*WORK TO BE COMPLETED*. Scan the records beneath this line for the line holding "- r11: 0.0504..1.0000" and the line holding "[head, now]", then transcribe exactly those two and all lines between.

Start of ENTRIES PROVIDED

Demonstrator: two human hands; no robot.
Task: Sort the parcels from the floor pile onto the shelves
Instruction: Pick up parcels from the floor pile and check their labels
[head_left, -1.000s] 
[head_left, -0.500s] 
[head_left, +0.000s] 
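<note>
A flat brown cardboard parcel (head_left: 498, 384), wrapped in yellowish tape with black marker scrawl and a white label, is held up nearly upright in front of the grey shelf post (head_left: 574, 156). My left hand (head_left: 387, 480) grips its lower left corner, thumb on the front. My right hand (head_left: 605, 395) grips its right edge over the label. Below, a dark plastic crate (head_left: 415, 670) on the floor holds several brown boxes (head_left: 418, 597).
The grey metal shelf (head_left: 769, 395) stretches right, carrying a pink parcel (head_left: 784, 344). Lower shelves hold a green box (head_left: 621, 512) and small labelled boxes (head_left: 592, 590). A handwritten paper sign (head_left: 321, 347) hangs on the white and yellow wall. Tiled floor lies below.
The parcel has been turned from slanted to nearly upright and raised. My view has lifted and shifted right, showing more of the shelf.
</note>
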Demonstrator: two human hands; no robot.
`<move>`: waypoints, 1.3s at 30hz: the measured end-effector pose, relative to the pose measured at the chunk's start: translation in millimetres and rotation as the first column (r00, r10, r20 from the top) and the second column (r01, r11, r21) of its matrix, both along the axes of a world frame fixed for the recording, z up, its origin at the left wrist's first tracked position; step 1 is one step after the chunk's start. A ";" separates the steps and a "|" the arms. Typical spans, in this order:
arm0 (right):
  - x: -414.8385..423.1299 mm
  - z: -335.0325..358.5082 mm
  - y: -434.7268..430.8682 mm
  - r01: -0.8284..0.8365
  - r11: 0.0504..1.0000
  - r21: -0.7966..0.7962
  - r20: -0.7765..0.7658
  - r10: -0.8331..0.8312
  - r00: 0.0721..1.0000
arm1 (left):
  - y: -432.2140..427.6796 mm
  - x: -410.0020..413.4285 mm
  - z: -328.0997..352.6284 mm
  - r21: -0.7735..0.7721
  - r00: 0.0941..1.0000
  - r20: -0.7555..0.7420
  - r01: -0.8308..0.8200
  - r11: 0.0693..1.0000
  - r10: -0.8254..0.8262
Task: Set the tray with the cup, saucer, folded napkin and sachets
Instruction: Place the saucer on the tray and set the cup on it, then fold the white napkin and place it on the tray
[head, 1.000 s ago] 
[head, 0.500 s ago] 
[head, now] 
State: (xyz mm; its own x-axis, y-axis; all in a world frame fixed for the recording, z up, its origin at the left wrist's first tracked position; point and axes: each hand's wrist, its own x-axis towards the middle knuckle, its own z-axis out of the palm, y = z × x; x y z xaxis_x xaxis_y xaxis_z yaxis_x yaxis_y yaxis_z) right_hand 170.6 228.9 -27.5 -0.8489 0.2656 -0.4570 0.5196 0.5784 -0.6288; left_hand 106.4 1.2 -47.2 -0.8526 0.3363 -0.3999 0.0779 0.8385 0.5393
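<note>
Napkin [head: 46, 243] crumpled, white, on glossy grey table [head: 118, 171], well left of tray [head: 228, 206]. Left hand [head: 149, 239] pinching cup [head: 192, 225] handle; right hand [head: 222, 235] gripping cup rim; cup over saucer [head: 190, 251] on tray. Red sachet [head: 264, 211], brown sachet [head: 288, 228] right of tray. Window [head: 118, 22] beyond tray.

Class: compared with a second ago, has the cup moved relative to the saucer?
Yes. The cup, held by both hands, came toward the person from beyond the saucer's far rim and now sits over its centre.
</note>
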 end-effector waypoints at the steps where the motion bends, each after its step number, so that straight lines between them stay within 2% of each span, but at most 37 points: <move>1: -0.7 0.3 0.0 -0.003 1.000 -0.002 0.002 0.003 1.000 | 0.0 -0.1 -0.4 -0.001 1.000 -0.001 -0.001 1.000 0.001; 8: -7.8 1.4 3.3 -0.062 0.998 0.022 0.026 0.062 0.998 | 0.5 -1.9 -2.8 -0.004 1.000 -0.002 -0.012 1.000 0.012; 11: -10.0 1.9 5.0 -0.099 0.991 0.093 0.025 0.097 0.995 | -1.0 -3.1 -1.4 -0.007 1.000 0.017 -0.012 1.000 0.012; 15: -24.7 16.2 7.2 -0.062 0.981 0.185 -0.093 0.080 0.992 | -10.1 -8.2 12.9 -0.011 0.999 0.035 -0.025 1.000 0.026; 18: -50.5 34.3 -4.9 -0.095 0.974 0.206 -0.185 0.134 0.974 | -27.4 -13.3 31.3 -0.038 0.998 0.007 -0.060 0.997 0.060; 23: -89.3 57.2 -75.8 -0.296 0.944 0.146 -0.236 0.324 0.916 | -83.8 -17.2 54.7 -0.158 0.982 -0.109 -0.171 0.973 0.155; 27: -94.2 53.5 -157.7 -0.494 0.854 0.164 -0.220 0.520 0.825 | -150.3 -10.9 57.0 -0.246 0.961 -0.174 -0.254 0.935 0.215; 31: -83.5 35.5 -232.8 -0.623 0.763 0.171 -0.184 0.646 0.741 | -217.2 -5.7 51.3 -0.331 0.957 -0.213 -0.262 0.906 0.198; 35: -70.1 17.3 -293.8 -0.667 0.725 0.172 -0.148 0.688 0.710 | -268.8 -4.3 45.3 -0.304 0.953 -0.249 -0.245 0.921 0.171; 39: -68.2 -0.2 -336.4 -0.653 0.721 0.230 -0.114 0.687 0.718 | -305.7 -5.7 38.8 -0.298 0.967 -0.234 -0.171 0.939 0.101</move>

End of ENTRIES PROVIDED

*TASK SOLUTION*.
  - r11: 0.0504..1.0000
  - r21: -0.7966..0.7962
  - r20: -0.7765..0.7658
  - r10: -0.8331..0.8312
  - r00: 0.0721..1.0000
arm1 (left):
  - y: -432.2140..427.6796 mm
  - x: -410.0020..413.4285 mm
  - z: -328.0997..352.6284 mm
  - r21: -0.7735..0.7721
  - r00: 0.0941..1.0000
  - r20: -0.7555..0.7420
  - r01: -0.8308..0.8200
  - r11: 0.0693..1.0000
  - r10: -0.8254..0.8262
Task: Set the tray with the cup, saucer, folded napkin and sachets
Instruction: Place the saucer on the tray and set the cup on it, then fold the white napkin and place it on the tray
[head, 1.000 s ago] 
[head, 0.500 s ago] 
[head, now] 

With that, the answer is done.